NOTE: LaMotte Company offers a funnel (order code 0459) and
filter paper (order code 0465) which can be used for this filtration.
4. Set TDS knob to desired multiplication factor.
NOTE: 0.7 is a commonly used multiplication factor.
5. Press “°C” button to turn the meter on.
6. Set SLOPE knob to the 12 o’clock position.
NOTE: If meter was calibrated according to procedure on page 7,
leave SLOPE knob set in the same position.
7. Insert temperature and conductivity probes at least 1/2" into sample.

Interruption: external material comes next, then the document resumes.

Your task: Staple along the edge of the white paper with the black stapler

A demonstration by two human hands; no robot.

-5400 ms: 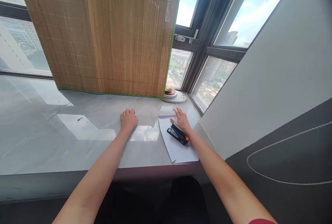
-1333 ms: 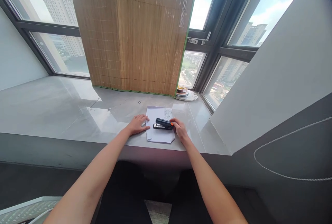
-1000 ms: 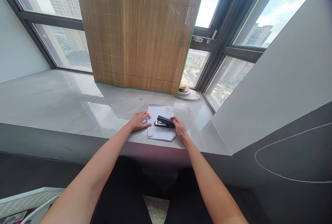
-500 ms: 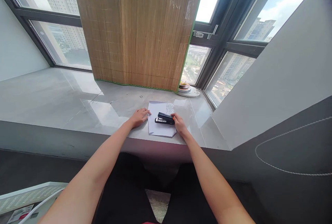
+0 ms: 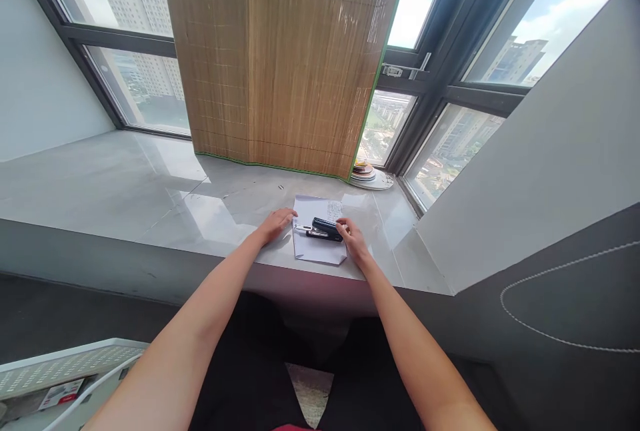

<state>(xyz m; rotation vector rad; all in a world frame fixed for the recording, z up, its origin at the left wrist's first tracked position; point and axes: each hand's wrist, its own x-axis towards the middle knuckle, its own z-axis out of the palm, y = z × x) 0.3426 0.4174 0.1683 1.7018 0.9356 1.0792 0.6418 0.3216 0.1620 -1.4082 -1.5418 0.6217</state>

8. Gently stir with conductivity probe until reading stabilizes. Press
“mS/ppm” button. Record reading as msiemens/cm.
9. If a 1 appears on the far left side of the display, the reading is out of
range. Repeat procedure using “mS/ppt” button. Record as
msiemens/cm. To convert to msiemens/cm, multiply reading by 1000.
Record as msiemens/cm.
10. Press “OFF” button when finished testing. Rinse probe with distilled
water and dry thoroughly before storing.
12
MAINTAINING THE METER
Adjust This
Potentiometer
REPLACING THE BATTERY
When “BAT” appears on the display, the battery should be replaced. The
temperature reading will be the first function to be affected by a low
battery.
1. Use a #1 Phillips head screwdriver to remove four screws on the back
of the meter case.
2. Gently lift back panel from meter .
3. Lift battery from bottom of meter. Remove from connector.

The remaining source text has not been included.